Last year I travelled abroad again when I took my first residency in the Netherlands with the Slak Foundation. I stayed there for three months living and working on my own, and I think it had an enormous effect on me and how I think about my work. I felt so much stronger when I left Holland, both as an artist and as a person. It allowed me the chance to see so so much, travel and engage with many different cultures. I feel so grateful to have had that opportunity.

q) What has been your biggest roadblock?

a)I'm sure every artist says this, but finances. Unfortunately, it's still very hard to have time and money to work a job, eat, live, and make your work.
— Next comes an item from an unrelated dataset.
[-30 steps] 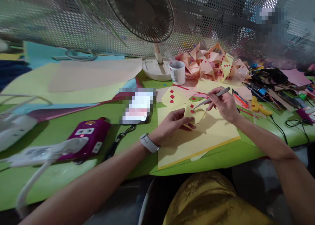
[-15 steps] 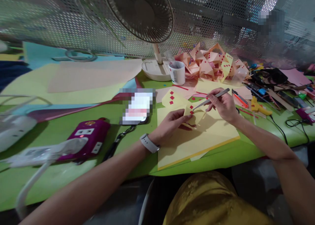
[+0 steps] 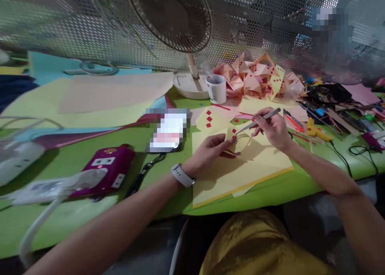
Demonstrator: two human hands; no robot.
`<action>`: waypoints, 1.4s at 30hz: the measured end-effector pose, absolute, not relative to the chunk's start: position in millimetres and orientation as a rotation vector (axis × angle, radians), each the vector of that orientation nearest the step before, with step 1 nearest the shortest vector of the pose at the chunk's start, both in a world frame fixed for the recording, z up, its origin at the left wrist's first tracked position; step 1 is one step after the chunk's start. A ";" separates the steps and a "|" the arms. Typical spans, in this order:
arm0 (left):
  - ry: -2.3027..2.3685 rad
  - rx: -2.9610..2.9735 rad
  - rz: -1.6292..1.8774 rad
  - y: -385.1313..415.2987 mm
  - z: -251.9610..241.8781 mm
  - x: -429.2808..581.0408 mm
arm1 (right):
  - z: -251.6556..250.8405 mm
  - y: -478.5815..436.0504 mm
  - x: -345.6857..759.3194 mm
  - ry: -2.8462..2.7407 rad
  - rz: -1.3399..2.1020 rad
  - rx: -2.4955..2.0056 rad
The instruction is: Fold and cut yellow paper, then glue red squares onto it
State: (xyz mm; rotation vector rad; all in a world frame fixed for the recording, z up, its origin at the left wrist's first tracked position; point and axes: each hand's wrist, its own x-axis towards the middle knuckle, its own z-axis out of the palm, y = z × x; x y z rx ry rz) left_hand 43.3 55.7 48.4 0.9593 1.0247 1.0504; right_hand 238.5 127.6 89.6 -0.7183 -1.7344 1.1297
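My left hand (image 3: 210,152) pinches a small folded yellow paper piece (image 3: 239,140) with red diamond marks, holding it over a large yellow sheet (image 3: 240,168). My right hand (image 3: 273,126) grips metal tweezers (image 3: 258,120) whose tip touches the red marks on that piece. Another yellow piece with red diamonds (image 3: 210,120) lies just beyond. A grey watch sits on my left wrist.
A standing fan (image 3: 180,22) and a white cup (image 3: 216,88) are behind, beside a heap of folded pink and yellow paper shapes (image 3: 258,78). A yellow glue gun (image 3: 315,130), red cutter (image 3: 293,120) and tools lie right. A phone (image 3: 168,130), purple power strip (image 3: 105,168) and paper sheets lie left.
The paper piece has tipped slightly in my left fingers and the tweezers tip shifted a little on it. Both arms stay in place.
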 end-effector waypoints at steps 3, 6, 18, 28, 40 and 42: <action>1.013 0.947 1.064 55.4 48.3 43.6 | 89.6 127.9 238.2 -1.714 1.122 -0.716; 1.014 0.939 1.071 55.6 47.6 43.4 | 89.2 128.4 238.4 -1.702 1.124 -0.704; 1.011 0.945 1.075 55.5 45.7 43.6 | 88.8 128.0 239.9 -1.714 1.123 -0.743; 1.023 0.949 1.068 54.6 46.8 43.7 | 90.2 126.9 238.3 -1.691 1.109 -0.743; 1.036 0.938 1.059 54.1 49.4 44.2 | 89.2 126.4 236.9 -1.689 1.091 -0.744; 1.019 0.931 1.067 54.4 47.8 43.7 | 90.5 126.3 237.4 -1.679 1.093 -0.746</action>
Money problems distract so much from time you could be spending in the studio. I've found that working a job that pays decently and doesn't stress me out too much is the best option.

q) How do you define success?

a)I think in my career so far, I've felt most successful when I've known in my gut that a viewer or friend has genuinely connected with something I've made. When that happens, it validates this pursuit.

q) What will be the name of your autobiography?

a)Autobiography? Nah, no one will ever write that. My life is too low-key and pleasant!

q)What is the best piece of (art-related) advice you’ve ever been given?

a)Take into account what others say about your work, if it's helpful, use it, if it's not, discard it. First and foremost, try to make work that's true to yourself. Attempting to fit in or be cool are, generally speaking, recipes for disaster.